Молодой человек, только молча, пожал плечами.
– Господин Цвейг держится весьма независимо, можно сказать, гордо, предпочитая тётушкиному обществу с её хлопотливым кудахтаньем о домашнем хозяйстве и крыжовниковым вареньем своё пыльное одиночество. – Невозмутимо продолжала она. – Он постоянно пишет или что-нибудь мастерит. У него на чердаке есть токарный станок и куча разных инструментов. А иногда, господин Цвейг куда-то внезапно исчезает!
– И тогда Вы, во время его отсутствия, конечно же, пробираетесь на чердак!
– Именно! – Она была нескрываемо рада тому, что её наконец-то правильно поняли. – Обычно я слышу, как он ходит, его шаги наверху. Так ходят люди, которые тяготятся какими-то нечистыми помыслами, или пытаются раскаяться в чём-то содеянном ранее. Но только у него это не получается.

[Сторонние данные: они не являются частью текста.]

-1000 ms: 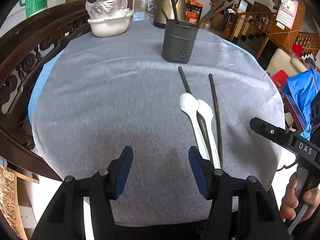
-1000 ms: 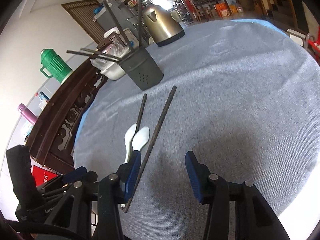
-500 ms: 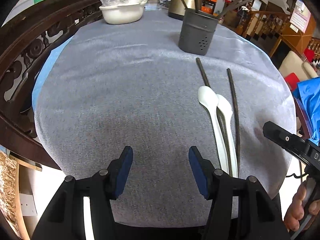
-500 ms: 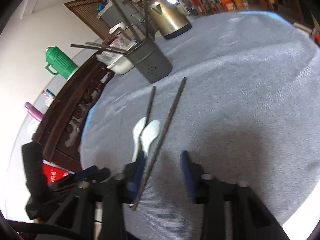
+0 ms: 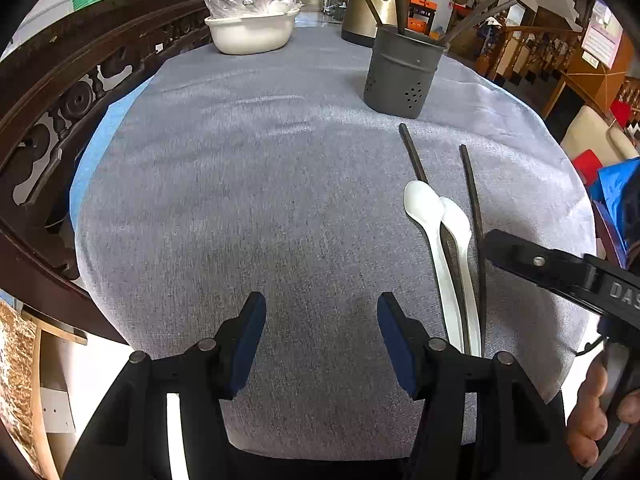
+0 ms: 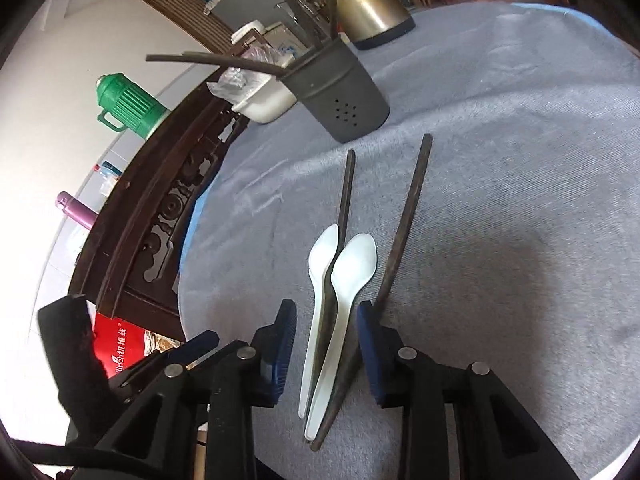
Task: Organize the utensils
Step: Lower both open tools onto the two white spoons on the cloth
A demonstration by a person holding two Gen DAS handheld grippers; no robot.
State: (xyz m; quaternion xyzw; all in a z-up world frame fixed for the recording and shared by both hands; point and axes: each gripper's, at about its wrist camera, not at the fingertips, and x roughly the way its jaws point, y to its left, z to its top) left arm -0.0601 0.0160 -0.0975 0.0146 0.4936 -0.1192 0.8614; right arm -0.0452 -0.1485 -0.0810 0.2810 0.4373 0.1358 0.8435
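Note:
Two white spoons [image 6: 354, 264] [image 5: 424, 204] lie side by side on the grey tablecloth [image 5: 260, 200], over a dark chopstick [image 6: 346, 188]. A second dark chopstick [image 6: 408, 216] lies to their right. My right gripper [image 6: 326, 340] is low over the handles, open. The spoon handles lie between its blue pads [image 6: 284, 344] with a gap on each side. The second chopstick runs past its right pad. A grey holder [image 6: 340, 96] [image 5: 400, 76] with several chopsticks stands beyond. My left gripper [image 5: 320, 332] hovers open and empty, left of the spoons.
A white basin [image 5: 252, 32] with a plastic bag and a metal kettle [image 5: 372, 4] stand at the table's far side. A dark carved wooden rail [image 5: 60, 92] curves along the left edge. A green jug [image 6: 128, 104] stands behind it. The near table edge runs just below both grippers.
My right gripper has shifted left, from around the lone chopstick to astride the spoon handles, and its jaws have narrowed. The left gripper's opening is unchanged; its view has tipped slightly.

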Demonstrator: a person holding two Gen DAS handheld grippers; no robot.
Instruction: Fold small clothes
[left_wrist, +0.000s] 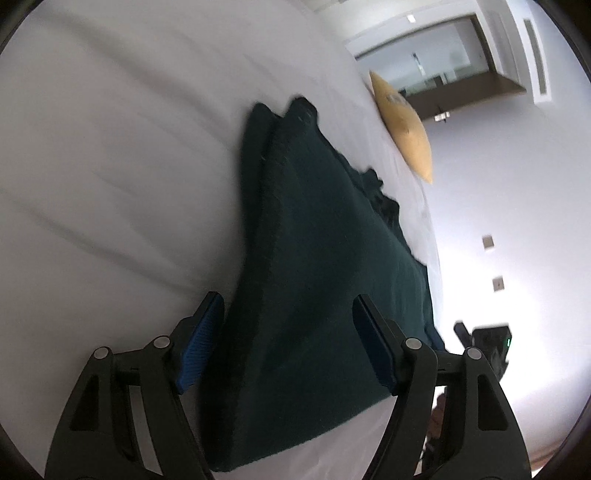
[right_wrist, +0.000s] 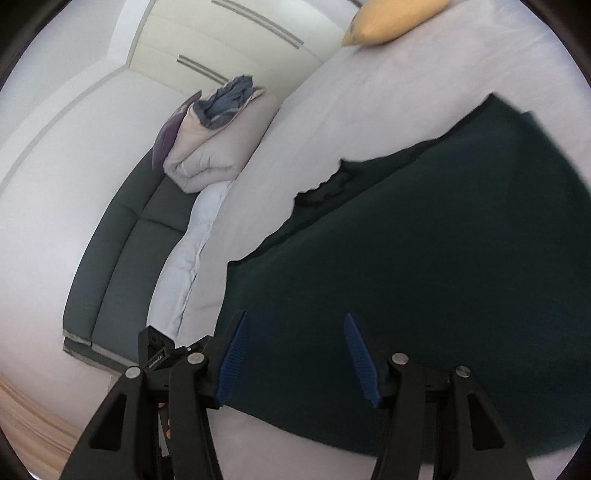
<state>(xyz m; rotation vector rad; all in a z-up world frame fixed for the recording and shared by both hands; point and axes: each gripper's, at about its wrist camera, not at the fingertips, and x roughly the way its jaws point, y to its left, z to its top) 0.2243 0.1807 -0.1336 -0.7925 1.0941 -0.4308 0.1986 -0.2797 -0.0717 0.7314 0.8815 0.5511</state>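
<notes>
Dark green garment (left_wrist: 314, 266) lies spread on the white bed (left_wrist: 110, 166), doubled over so that two layers show along its near long edge in the left wrist view, with a wavy, ruffled hem at the far side. In the right wrist view the same cloth (right_wrist: 424, 266) fills the lower right part of the bed sheet (right_wrist: 369, 110), its ragged edge running toward the upper right.

Left tongs (left_wrist: 288, 347) are spread wide apart, one blue pad on each side of the cloth's near end, gripping nothing; whether the pads touch the fabric cannot be told. Right tongs (right_wrist: 293, 360) are likewise spread wide over the near edge of the cloth, holding nothing.

Farther out, a yellow pillow (left_wrist: 404, 125) rests at the far edge of the bed. Beside the bed, in the right wrist view, stands a dark grey sofa (right_wrist: 118, 251) carrying a folded beige duvet (right_wrist: 218, 147) with blue-grey clothes (right_wrist: 229, 99) on top and a purple cushion (right_wrist: 168, 136) beside it.
</notes>
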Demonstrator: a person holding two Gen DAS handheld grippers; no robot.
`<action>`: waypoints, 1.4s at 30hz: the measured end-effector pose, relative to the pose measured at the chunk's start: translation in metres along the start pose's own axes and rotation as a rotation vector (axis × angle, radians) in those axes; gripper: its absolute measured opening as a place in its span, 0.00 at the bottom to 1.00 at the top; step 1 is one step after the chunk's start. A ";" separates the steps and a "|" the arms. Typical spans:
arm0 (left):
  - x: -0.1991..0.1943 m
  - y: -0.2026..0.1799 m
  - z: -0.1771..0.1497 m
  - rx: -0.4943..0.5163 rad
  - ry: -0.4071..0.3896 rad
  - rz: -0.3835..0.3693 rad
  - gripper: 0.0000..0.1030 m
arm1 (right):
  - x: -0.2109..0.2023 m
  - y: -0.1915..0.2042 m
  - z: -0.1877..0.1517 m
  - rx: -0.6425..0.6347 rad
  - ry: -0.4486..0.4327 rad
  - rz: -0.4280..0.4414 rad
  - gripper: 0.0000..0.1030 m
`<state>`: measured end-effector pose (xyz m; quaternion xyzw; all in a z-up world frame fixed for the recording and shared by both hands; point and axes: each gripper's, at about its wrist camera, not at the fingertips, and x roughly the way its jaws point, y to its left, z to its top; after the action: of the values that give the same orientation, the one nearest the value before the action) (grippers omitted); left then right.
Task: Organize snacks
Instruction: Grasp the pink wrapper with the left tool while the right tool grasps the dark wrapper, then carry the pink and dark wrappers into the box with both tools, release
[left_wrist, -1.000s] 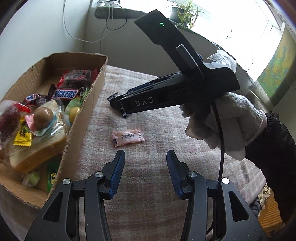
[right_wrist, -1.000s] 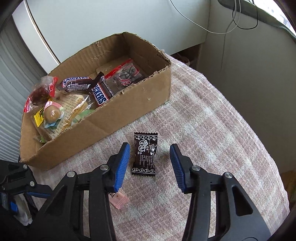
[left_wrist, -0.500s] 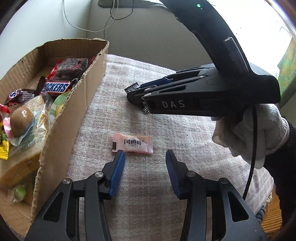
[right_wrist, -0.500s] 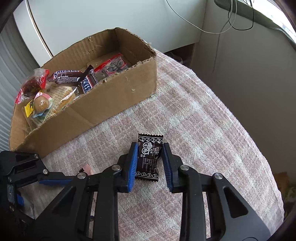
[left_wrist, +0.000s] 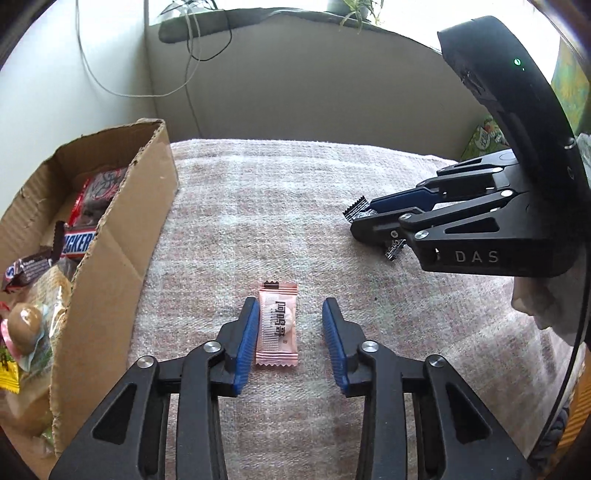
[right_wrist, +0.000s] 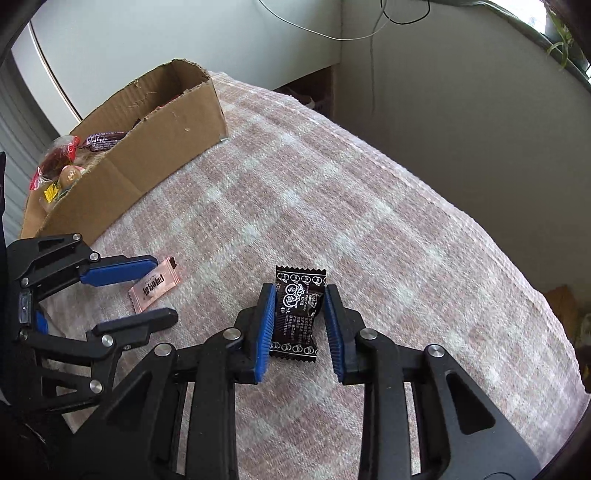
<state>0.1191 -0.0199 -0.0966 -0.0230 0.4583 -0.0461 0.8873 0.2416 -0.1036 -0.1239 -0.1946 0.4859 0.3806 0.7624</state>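
Observation:
A pink wrapped candy (left_wrist: 277, 325) lies on the checked cloth between the fingers of my left gripper (left_wrist: 290, 306). Its jaws are closing: the left pad touches the wrapper, the right pad stands a little apart. My right gripper (right_wrist: 300, 291) is shut on a black wrapped candy (right_wrist: 297, 314), both pads pressing its sides. In the left wrist view the right gripper (left_wrist: 360, 219) sits to the right, the black candy's crimped end (left_wrist: 355, 208) poking out. The right wrist view shows the left gripper (right_wrist: 164, 288) around the pink candy (right_wrist: 153, 290).
A cardboard box (left_wrist: 122, 236) holding several snacks, a Snickers bar (left_wrist: 77, 242) among them, stands at the left on the cloth (left_wrist: 277, 206). A white-gloved hand (left_wrist: 535, 295) holds the right gripper. Walls and hanging cables lie behind; the cloth drops off at the right.
My left gripper moved forward until the pink candy lay between its fingers, and the jaws narrowed. My right gripper shut on the black candy and carried it away from the box.

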 end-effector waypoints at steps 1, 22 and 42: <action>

– Вот как. – Удивился юноша. – И всё это слышно по одним лишь его шагам?
А сам подумал, откуда ей, такой-то пигалице об этом знать…
– Да, по шагам. Но, я бы поняла, даже если он совсем бы не ходил, а только неподвижно сидел на своём скрипучем стуле.
– Его стул очевидно бы скрипел, как нечистая совесть. – Молодой человек снова попытался обратить всё в шутку.
Однако снова натолкнулся на стену изумлённого непонимания.
– Нет, я бы просто слышала стук его сердца. – Совершенно серьёзно и с ясным спокойствием произнесла она.
– Призрака?! – Ему, откровенно, было смешно. – И как же стучит сердце тяготящихся своей совестью призраков?
«Эта маленькая козявка просто меня дурачит».
– Как колокол… Разумеется, как колокол.
В её словах, в её интонации и взгляде он не заметил и тени сомнения. Ему стало вдруг как-то очень неловко.
– Даже голуби затихают, когда господин Цвейг уходит, они перестают ворковать и вспархивать крыльями. По этой особенной тишине я всегда узнаю о его отсутствии. Я знаю, это очень нехорошо, но ничего не могу с собой поделать. Это не имеет никакого отношения к любопытству, это всё моя испорченность. – Она убеждённо и безжалостно вынесла себе приговор.
Молодому человеку стало опять невыносимо смешно, но на этот раз он усилием воли заставил себя удержаться от сарказма. Девчонку подбрасывало как на батуте – то вверх, то вниз.
– Я тайком от тётушки поднимаюсь на чердак для того, чтобы проникнуть в мир его затхлого одиночества. – Она остановилась. – Понимаешь? Мы – союзники. Он прекрасно знает, что я хочу испортиться назло тётушке, или, по крайней мере, хочу себе это так представить. Поэтому, он исчезает время от времени только для того, чтобы я имела возможность прочитать всё, что он там понаписал.